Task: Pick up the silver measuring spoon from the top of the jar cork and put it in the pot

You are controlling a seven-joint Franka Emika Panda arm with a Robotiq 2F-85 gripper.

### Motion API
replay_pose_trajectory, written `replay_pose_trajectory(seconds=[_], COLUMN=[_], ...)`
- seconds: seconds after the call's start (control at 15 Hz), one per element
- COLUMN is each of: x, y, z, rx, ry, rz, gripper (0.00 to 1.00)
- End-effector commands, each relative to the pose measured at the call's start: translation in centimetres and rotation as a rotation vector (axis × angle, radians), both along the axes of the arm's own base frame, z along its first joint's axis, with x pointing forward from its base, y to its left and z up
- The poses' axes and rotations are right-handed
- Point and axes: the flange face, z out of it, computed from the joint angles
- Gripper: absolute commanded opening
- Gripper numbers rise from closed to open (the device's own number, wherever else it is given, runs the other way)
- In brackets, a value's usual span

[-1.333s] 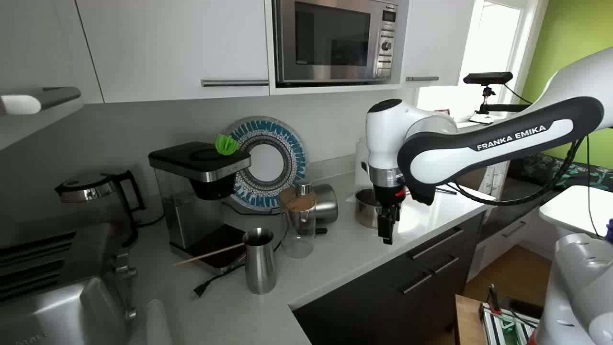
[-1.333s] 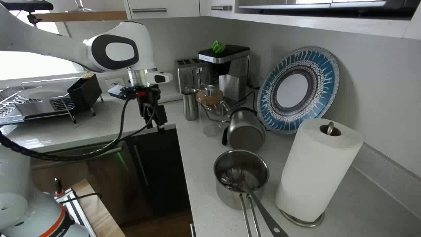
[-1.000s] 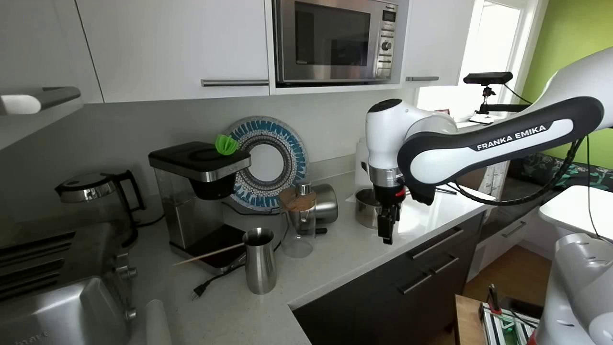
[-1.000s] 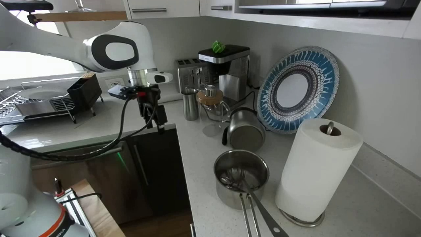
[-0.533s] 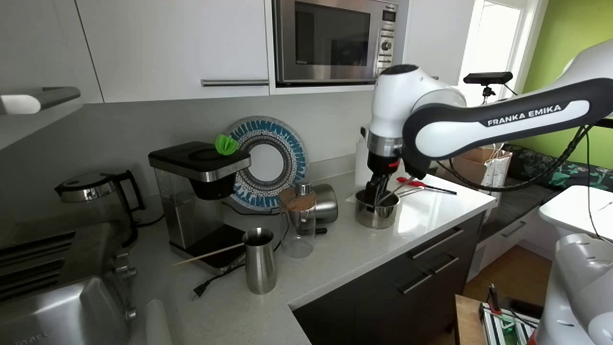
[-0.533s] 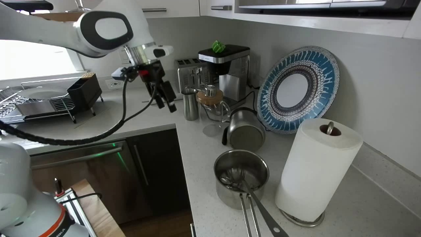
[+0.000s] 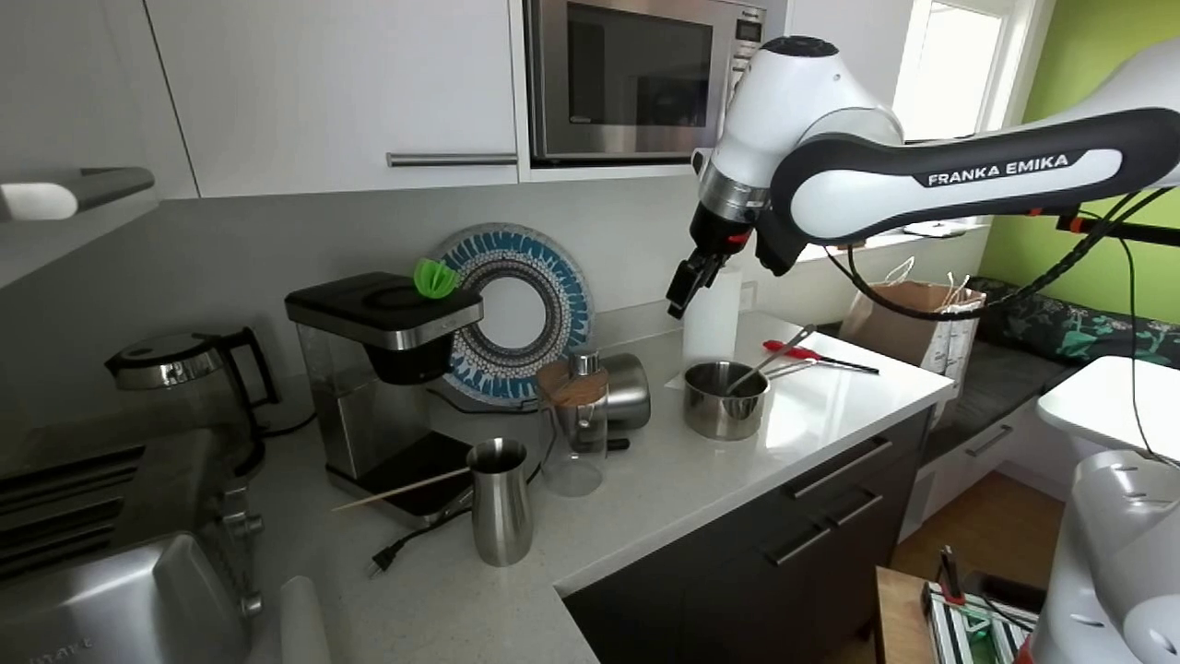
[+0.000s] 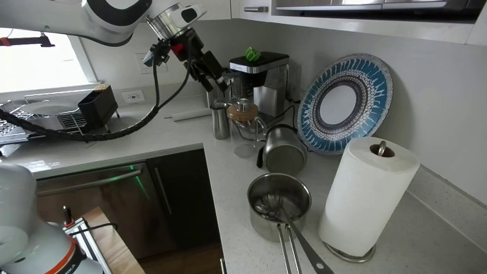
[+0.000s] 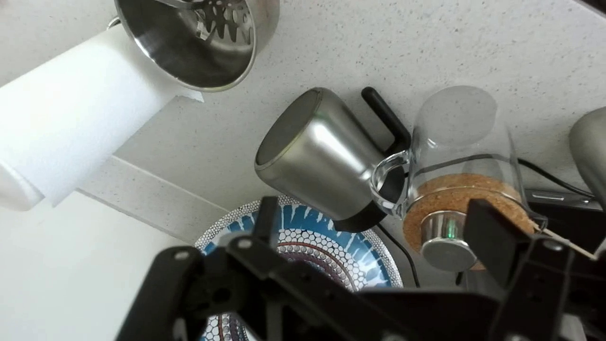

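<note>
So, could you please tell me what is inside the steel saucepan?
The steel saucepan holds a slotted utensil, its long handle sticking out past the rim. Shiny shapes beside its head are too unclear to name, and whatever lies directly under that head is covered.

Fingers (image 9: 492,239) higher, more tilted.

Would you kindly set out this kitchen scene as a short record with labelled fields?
Object to move: small silver measuring spoon, atop the round brown cork of a clear glass jar
Destination: round shiny steel pot, with a slotted metal utensil resting in it
Robot: black gripper, open, holding nothing
Beside the pot: white paper-towel roll, standing
Lying sideways: black-handled steel vessel
Leaning: round blue-and-white patterned disc
Status: spoon not yet grasped
</note>
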Motion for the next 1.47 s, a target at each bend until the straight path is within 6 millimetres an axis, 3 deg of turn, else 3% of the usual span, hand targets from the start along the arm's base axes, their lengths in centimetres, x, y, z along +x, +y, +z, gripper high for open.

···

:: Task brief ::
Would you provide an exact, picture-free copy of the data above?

:: Task solution ::
Task: Pick up the silver measuring spoon from the top of the jar cork and put it in the pot

You are controlling a seven-joint Franka Emika Panda arm with a Robotiq 2F-85 gripper.

### Motion API
replay_pose_trajectory, written `replay_pose_trajectory(seconds=[_], COLUMN=[_], ...)`
- seconds: seconds after the call's start (control at 15 Hz), one per element
- COLUMN is each of: x, y, z, rx, ry, rz, gripper (0.00 to 1.00)
- End-effector commands, each relative to the pose measured at the call's start: translation in centimetres and rotation as a rotation vector (axis × angle, radians), both along the axes of the arm's own base frame, z along its first joint's axis, with x pointing forward from its base, y to its left and z up
- The poses' axes and rotations are right-handed
- Point and axes: the flange face, z out of it, computed from the joint angles
- Gripper: absolute commanded opening
- Gripper numbers rise from closed to open (the device's own number, wherever else it is given, runs the other way)
- In brackets, a value's usual span

[-1.333s] 
[-1.333s] 
[-1.000s] 
[-1.000s] 
[-0.533s] 
[-0.533s] 
[+0.000s] 
[+0.000s] 
[+0.000s] 

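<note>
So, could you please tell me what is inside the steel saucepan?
The steel saucepan holds a slotted utensil, its long handle sticking out past the rim. Shiny shapes beside its head are too unclear to name, and whatever lies directly under that head is covered.

Fingers (image 9: 492,239) higher, more tilted.

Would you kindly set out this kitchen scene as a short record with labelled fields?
Object to move: small silver measuring spoon, atop the round brown cork of a clear glass jar
Destination: round shiny steel pot, with a slotted metal utensil resting in it
Robot: black gripper, open, holding nothing
Beside the pot: white paper-towel roll, standing
Lying sideways: black-handled steel vessel
Leaning: round blue-and-white patterned disc
Status: spoon not yet grasped
</note>
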Motion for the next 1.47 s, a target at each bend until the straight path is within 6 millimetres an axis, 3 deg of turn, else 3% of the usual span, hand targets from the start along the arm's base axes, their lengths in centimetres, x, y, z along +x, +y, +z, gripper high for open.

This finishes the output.